Isu global lain juga muncul dalam karya Pangestumu. Ia menampilkan karya stencil dengan gaya visual yang menjadi ciri khasnya. Dalam karya tersebut, Pangestumu menyoroti persoalan perang dan keadilan. Visual yang ia tampilkan dilengkapi dengan kutipan dari Bertrand Russell yang berbunyi “War does not determine who is right, only who is left.” Kutipan tersebut memperkuat pesan kritik terhadap konflik bersenjata yang terus terjadi di berbagai wilayah dunia.

Karyanya yang lain mengangkat isu keadilan, terlihat tulisan “justice” yang divisualisasikan sedang terhimpit oleh dorongan dua figur laki laki. Komposisi ini menghadirkan ketegangan visual yang kuat. Posisi kata justice berada di tengah tekanan dua tubuh yang mendorong dari sisi berlawanan. Saya membaca visual ini sebagai metafora mengenai posisi keadilan yang semakin terdesak. 

Dorongan dua figur tersebut memberi kesan adanya kekuatan yang menekan ruang keadilan hingga menyempit. Dalam interpretasi saya, citra ini mengarah pada kritik terhadap kondisi sosial ketika akses terhadap keadilan semakin sulit dijangkau oleh sebagian masyarakat.

Refleksi Ruang Jalanan dan Galeri

Sebagai pengunjung sekaligus pengamat seni visual, saya melihat pameran ini sebagai pertemuan dua ruang yang berbeda. Jalanan memiliki sifat spontan, terbuka, dan sering kali tidak terkontrol. Galeri menghadirkan situasi yang lebih terstruktur dan kuratorial.

Pameran ini menunjukkan bahwa praktik street art masih dapat mempertahankan identitas visualnya ketika masuk ke ruang galeri. Namun konteks pembacaan karya berubah. Di jalanan, karya hadir sebagai interupsi visual dalam kehidupan kota.
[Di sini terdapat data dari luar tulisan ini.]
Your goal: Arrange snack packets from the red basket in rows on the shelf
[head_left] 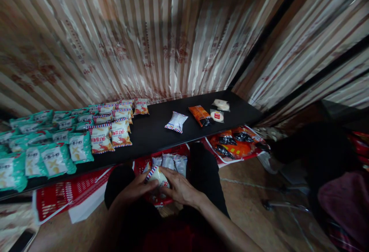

Di galeri, karya dibaca lebih dekat sebagai objek seni yang dipamerkan.

Perubahan ruang ini tidak menghilangkan karakter street art sepenuhnya. Justru ia membuka kemungkinan baru dalam cara publik melihat praktik seni jalanan. Bagi saya, pameran ini memperlihatkan bagaimana visual yang lahir dari tembok kota dapat berdialog dengan ruang seni formal tanpa sepenuhnya meninggalkan akarnya.

—-

*Saptaria An-Nisa Nirwikara, Mahasiswa Program Pascasarjana ISI Yogyakarta.